## TASK ITEM
Only lines with the word "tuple" belong in the answer; copy them from the records below.
* * * *
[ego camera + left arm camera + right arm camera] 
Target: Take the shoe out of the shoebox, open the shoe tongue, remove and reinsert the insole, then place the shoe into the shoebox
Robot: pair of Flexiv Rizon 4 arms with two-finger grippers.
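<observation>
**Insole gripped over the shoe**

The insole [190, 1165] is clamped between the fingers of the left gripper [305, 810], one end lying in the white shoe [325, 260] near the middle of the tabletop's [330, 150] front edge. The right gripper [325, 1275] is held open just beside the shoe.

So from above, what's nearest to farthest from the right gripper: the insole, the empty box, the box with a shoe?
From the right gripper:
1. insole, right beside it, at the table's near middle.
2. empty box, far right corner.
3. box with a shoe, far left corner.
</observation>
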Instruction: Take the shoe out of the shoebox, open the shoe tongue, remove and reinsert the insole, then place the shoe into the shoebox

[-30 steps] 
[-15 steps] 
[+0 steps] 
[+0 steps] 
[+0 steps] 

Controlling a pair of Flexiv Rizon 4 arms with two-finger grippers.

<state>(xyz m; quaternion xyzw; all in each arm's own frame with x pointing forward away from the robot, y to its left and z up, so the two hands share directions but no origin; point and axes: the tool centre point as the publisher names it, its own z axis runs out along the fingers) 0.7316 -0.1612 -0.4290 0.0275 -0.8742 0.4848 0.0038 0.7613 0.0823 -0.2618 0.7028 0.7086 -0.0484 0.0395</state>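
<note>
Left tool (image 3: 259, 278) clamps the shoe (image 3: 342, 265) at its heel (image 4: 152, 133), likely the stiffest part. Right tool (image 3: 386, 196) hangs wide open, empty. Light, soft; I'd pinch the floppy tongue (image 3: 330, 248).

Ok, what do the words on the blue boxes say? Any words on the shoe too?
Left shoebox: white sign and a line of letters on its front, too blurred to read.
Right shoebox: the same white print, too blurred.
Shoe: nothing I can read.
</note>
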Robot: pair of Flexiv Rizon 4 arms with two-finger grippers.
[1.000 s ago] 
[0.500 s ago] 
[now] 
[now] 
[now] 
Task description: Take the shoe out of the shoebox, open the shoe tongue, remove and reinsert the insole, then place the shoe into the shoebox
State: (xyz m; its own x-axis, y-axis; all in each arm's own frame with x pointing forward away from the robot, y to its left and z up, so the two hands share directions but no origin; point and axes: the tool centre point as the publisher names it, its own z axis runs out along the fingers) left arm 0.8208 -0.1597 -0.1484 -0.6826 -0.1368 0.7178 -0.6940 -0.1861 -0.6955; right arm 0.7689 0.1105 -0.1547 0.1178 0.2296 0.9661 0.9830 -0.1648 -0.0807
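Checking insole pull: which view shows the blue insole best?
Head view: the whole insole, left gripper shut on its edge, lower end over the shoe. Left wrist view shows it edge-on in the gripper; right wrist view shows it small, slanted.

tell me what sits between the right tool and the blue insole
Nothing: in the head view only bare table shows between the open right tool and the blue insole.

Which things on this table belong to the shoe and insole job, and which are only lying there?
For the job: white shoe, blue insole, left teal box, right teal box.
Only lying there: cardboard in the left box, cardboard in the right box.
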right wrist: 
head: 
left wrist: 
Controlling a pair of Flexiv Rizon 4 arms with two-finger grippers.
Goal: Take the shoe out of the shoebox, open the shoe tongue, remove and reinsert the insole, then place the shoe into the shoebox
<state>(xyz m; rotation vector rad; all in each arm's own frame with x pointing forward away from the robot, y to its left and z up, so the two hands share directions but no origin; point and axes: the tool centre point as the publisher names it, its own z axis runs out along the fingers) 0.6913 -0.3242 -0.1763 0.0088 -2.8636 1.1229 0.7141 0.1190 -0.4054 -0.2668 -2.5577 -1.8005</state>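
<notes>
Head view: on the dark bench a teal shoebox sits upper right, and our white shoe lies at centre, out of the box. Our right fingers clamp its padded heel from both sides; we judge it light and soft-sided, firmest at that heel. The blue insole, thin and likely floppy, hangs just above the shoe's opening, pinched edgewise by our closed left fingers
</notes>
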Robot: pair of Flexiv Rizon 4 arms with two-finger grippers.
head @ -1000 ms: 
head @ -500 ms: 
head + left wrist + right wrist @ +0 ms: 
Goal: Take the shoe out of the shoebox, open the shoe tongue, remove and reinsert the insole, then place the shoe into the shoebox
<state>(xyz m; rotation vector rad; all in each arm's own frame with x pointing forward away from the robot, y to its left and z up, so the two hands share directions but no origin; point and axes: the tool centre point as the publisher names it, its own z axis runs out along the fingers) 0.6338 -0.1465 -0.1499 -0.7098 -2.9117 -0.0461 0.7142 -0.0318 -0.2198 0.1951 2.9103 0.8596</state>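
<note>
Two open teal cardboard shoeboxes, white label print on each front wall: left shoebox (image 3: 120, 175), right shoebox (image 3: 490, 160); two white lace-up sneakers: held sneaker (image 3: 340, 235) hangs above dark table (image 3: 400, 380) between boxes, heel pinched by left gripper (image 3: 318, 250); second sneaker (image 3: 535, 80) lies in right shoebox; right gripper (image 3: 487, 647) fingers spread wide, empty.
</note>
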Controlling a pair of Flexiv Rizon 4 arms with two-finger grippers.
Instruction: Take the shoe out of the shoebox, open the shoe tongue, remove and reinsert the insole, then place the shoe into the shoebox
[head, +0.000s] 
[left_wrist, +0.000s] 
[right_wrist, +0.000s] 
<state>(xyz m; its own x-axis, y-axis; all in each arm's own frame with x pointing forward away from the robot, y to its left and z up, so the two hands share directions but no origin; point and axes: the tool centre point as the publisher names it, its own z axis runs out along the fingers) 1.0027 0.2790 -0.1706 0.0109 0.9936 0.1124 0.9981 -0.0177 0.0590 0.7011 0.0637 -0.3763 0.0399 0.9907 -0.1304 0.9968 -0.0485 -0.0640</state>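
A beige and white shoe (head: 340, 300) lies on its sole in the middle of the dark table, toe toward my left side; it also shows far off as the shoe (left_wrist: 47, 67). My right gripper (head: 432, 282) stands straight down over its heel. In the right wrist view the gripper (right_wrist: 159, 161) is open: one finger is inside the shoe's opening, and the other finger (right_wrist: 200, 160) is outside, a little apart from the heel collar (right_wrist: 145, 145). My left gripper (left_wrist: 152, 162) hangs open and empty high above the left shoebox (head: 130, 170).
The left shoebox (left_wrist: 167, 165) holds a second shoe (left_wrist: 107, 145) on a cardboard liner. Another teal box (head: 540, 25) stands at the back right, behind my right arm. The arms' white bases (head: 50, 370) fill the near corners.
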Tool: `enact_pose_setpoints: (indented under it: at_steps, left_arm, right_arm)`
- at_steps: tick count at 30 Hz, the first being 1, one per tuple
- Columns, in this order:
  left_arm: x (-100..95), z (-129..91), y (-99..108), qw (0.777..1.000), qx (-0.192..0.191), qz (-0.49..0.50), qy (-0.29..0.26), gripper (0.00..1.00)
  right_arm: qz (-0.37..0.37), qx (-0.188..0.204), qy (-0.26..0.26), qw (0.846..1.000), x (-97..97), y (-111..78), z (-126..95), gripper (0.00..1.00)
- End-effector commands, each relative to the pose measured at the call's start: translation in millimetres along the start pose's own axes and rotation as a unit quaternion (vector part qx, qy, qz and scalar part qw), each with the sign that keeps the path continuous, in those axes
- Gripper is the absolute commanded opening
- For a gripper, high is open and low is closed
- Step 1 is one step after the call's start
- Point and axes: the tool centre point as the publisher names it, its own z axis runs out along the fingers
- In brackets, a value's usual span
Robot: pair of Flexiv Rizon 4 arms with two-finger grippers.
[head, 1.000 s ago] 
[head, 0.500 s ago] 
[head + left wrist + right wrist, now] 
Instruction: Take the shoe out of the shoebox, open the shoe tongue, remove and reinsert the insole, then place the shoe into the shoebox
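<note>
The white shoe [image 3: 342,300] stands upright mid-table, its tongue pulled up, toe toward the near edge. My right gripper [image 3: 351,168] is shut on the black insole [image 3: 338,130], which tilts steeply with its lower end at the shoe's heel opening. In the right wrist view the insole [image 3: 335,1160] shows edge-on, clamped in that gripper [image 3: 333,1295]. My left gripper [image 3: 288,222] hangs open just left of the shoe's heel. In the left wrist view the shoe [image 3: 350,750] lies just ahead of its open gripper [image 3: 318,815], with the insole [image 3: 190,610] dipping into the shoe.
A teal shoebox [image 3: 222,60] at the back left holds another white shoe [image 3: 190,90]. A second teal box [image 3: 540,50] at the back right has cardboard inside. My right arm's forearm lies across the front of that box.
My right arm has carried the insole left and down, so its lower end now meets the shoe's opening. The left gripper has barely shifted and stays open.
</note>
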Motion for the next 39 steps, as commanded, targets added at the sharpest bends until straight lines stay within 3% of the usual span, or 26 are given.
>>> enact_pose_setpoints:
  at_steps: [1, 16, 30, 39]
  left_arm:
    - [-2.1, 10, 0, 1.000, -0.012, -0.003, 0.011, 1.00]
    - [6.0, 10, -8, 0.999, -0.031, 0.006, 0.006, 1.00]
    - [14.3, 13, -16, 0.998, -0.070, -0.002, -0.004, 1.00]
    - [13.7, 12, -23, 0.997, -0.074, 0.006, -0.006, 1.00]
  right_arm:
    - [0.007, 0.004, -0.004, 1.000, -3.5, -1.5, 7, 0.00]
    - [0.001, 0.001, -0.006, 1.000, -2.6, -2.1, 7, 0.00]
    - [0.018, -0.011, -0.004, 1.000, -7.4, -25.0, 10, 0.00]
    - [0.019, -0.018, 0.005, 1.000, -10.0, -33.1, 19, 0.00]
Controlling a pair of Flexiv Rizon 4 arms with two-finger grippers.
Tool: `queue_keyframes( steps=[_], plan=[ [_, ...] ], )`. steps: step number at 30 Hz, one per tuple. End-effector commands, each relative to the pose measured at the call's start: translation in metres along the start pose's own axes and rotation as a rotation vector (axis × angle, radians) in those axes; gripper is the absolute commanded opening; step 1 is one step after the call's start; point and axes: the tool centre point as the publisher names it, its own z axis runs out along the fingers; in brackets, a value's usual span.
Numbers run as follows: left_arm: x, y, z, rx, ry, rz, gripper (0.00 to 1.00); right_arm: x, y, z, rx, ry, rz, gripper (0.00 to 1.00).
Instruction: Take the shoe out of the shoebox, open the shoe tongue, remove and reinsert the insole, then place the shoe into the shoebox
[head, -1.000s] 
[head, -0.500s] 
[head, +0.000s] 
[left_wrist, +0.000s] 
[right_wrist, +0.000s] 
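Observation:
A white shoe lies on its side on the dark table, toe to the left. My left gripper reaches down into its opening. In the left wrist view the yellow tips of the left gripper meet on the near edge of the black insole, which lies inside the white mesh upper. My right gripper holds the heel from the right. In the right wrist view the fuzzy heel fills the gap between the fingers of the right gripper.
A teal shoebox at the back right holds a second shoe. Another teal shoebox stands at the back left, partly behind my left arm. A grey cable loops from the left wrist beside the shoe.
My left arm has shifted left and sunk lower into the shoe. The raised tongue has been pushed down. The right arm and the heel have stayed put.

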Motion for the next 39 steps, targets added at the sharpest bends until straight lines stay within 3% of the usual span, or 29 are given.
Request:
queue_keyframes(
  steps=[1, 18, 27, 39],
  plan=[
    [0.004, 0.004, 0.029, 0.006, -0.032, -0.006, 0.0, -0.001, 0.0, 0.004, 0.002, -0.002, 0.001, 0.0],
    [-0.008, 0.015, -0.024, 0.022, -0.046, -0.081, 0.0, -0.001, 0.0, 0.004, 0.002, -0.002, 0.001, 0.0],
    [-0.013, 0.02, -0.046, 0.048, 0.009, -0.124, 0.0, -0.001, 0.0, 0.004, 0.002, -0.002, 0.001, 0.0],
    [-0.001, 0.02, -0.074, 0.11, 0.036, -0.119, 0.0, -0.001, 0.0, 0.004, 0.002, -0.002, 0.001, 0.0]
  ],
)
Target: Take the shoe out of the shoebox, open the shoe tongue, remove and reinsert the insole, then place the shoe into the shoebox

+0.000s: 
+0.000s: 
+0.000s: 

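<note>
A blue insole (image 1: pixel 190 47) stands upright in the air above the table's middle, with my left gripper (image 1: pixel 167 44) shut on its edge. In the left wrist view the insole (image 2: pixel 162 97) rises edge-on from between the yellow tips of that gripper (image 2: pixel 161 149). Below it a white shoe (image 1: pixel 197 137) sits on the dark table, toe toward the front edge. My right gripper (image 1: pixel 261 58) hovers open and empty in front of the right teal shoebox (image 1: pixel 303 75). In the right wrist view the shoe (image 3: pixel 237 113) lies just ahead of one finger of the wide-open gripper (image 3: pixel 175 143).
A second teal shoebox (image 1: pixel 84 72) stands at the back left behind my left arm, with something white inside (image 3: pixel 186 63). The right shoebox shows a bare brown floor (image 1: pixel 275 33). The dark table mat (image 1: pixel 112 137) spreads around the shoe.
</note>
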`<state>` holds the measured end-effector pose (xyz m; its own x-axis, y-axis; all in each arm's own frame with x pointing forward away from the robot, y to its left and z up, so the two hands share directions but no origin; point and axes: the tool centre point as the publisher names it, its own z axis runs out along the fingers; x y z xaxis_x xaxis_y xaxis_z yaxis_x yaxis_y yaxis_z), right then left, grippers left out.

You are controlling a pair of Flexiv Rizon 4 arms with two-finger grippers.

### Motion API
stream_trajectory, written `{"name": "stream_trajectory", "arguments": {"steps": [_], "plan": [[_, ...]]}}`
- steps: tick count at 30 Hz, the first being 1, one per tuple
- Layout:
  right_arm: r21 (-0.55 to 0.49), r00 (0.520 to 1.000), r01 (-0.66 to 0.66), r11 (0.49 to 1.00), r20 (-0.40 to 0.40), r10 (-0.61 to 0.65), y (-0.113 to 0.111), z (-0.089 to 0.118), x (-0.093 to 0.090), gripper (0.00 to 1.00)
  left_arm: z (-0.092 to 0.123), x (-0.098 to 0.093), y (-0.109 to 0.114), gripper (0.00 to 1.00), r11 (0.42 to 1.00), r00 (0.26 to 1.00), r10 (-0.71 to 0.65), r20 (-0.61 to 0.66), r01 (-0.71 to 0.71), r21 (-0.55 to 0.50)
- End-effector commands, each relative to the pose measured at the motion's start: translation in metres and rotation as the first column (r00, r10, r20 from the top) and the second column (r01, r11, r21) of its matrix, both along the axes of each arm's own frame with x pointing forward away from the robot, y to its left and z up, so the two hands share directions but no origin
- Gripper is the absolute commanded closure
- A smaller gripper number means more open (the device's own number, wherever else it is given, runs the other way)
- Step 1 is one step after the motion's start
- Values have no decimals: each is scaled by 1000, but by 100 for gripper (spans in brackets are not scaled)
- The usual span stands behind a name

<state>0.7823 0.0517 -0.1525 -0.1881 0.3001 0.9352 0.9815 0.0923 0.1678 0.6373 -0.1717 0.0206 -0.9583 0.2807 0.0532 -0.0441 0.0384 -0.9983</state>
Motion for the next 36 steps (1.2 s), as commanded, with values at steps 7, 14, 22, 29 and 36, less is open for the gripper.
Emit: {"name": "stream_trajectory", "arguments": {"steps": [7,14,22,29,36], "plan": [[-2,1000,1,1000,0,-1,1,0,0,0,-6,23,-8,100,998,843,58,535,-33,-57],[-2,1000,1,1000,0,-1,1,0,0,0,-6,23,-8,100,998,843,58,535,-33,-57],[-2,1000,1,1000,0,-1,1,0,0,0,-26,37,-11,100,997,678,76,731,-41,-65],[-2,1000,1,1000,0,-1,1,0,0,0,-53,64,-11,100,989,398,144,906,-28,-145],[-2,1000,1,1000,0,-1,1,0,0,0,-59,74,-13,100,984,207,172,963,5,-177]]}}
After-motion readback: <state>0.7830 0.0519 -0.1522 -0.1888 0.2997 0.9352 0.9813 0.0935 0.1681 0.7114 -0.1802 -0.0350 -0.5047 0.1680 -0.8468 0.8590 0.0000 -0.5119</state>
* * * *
## ANSWER SECTION
- at_steps: tick count at 30 Hz, the first being 1, one per tuple
Tool: `queue_keyframes( steps=[_], plan=[ [_, ...] ], )`. steps: step number at 30 Hz, one per tuple. End-effector commands, each relative to the pose measured at the call's start: translation in metres along the start pose's own axes and rotation as a rotation vector (axis × angle, radians) in those axes; gripper is the absolute commanded opening; step 1 is one step after the call's start; point and axes: the tool centre point as the publisher names it, its own z axis runs out along the fingers; in brackets, a value's usual span.
- steps: tick count at 30 Hz, the first being 1, one per tuple

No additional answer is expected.